Goal of the exercise: Print them exactly: the lines from the beginning of the entries below through the line that contains "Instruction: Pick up", and only those, with the pictures left out.

[Records excerpted from a collection]

◆ ◆ ◆ ◆ ◆

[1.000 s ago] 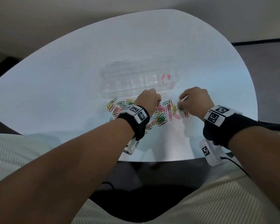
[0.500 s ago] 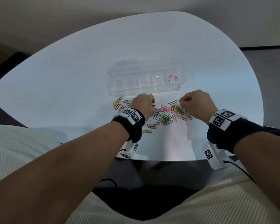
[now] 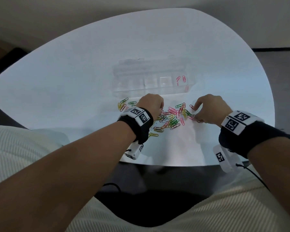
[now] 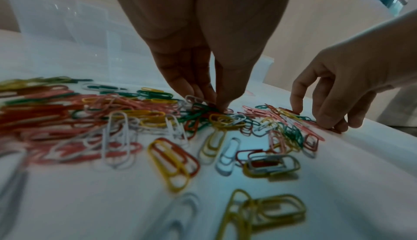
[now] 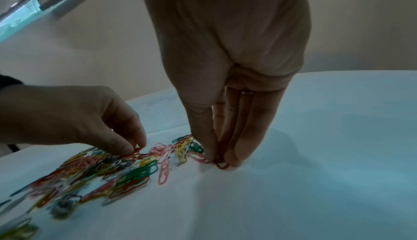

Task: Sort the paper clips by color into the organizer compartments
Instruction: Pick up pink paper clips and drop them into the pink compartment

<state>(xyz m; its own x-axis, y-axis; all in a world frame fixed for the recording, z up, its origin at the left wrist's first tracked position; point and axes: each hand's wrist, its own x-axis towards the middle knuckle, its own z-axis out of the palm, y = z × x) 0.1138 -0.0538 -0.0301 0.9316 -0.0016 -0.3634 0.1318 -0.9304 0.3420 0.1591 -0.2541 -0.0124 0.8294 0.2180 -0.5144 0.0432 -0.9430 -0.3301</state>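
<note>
Clear plastic, almost lost against the white table [image 3: 74, 67], makes up the organizer [image 3: 151, 77], a long box lying across the tabletop beyond both hands. Starting from its left end, the compartments I can make out hold nothing I can see; only the one at the right end has anything, a few red paper clips [image 3: 181, 80].

Just in front of the box sits the pile of paper clips [image 3: 172, 117], a loose scatter of red, pink, yellow, green and white running from left of the left wrist across to the right hand. Some yellow and white ones lie apart on the near side, closest to the person.

The left hand [image 3: 151, 104] is down on the middle of the pile, fingers bunched and pointing at the table. From the right wrist view its thumb and forefinger are pinched on a red clip [image 5: 137, 150] at the top of the heap, the clip barely off the others. The remaining fingers are curled in behind.

Further right, the right hand [image 3: 209, 108] stands at the pile's right edge, knuckles up. Its thumb and fingertips [image 5: 234, 156] come together on a dark red clip [image 5: 222, 165] that lies flat on the table, just clear of the pink ones beside it. The forefinger reaches a little ahead and touches down among the clips.

Both wrists carry black bands [image 3: 233, 139] with white marker tags.
</note>
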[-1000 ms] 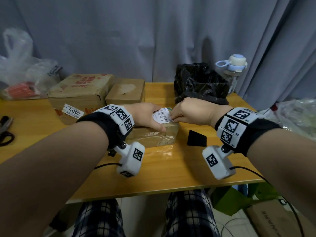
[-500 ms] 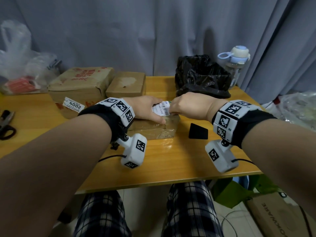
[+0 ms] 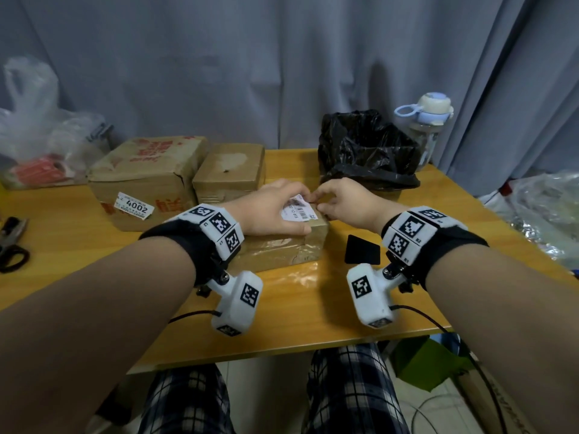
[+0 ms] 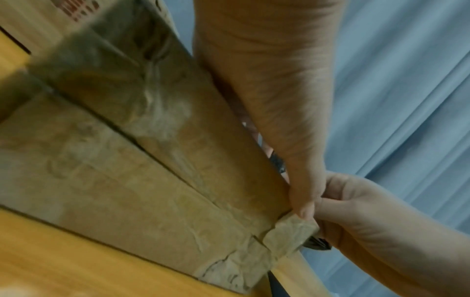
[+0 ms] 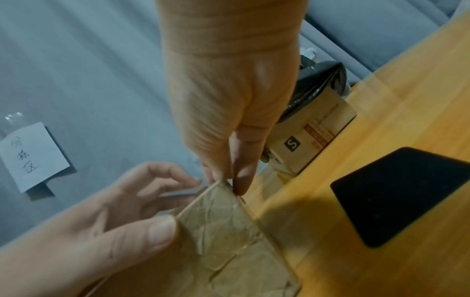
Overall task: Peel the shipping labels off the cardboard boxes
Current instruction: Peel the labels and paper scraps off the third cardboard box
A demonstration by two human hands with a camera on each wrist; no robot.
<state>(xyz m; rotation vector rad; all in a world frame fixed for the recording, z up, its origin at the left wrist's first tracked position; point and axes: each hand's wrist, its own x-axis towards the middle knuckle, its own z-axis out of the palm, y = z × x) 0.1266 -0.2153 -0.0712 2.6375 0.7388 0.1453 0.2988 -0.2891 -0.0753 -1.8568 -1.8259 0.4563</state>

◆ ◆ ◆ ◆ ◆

Response:
[1.000 s ago] 
[0.500 s ago] 
[now] 
[now] 
[now] 

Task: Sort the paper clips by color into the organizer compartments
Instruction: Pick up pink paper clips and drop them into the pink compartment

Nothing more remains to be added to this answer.